### Input data:
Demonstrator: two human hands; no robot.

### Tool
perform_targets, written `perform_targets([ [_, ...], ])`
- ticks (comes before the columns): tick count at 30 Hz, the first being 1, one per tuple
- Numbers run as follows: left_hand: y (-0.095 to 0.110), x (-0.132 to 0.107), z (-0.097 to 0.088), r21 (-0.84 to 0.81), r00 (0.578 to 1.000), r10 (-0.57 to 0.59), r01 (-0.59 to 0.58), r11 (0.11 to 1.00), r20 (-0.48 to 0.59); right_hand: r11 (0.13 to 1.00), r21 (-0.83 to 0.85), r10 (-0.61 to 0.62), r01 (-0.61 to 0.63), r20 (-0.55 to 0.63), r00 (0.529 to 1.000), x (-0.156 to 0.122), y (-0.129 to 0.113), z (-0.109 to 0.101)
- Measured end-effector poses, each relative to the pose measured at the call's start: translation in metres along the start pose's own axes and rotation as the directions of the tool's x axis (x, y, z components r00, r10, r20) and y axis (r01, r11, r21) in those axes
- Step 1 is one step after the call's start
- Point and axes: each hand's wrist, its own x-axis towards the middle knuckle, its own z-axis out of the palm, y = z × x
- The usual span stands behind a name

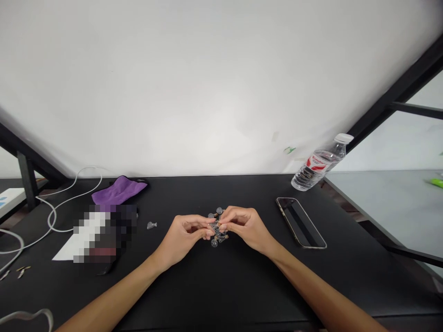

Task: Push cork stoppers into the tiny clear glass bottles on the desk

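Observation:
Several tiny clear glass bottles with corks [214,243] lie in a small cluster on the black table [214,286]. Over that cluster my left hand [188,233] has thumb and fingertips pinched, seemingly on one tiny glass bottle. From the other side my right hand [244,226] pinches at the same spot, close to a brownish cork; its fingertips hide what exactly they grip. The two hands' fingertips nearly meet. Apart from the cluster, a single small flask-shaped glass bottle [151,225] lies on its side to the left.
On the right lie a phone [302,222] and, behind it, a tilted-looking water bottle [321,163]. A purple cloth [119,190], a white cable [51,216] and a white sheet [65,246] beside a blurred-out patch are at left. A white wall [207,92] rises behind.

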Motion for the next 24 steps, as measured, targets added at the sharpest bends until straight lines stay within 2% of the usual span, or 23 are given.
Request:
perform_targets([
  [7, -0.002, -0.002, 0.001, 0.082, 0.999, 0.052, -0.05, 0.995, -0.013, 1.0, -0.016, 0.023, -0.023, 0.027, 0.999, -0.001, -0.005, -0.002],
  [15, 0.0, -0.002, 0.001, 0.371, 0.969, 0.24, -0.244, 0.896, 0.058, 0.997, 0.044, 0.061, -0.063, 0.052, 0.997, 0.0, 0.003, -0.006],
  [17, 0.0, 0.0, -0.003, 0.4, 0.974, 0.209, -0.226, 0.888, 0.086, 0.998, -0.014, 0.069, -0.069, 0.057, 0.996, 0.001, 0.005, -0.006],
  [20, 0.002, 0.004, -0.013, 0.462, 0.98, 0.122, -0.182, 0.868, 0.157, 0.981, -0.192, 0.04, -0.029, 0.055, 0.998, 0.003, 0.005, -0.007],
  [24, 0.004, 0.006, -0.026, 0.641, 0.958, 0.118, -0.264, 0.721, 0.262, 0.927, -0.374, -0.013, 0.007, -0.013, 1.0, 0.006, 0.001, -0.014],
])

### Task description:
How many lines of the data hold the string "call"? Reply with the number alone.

### Your response:
2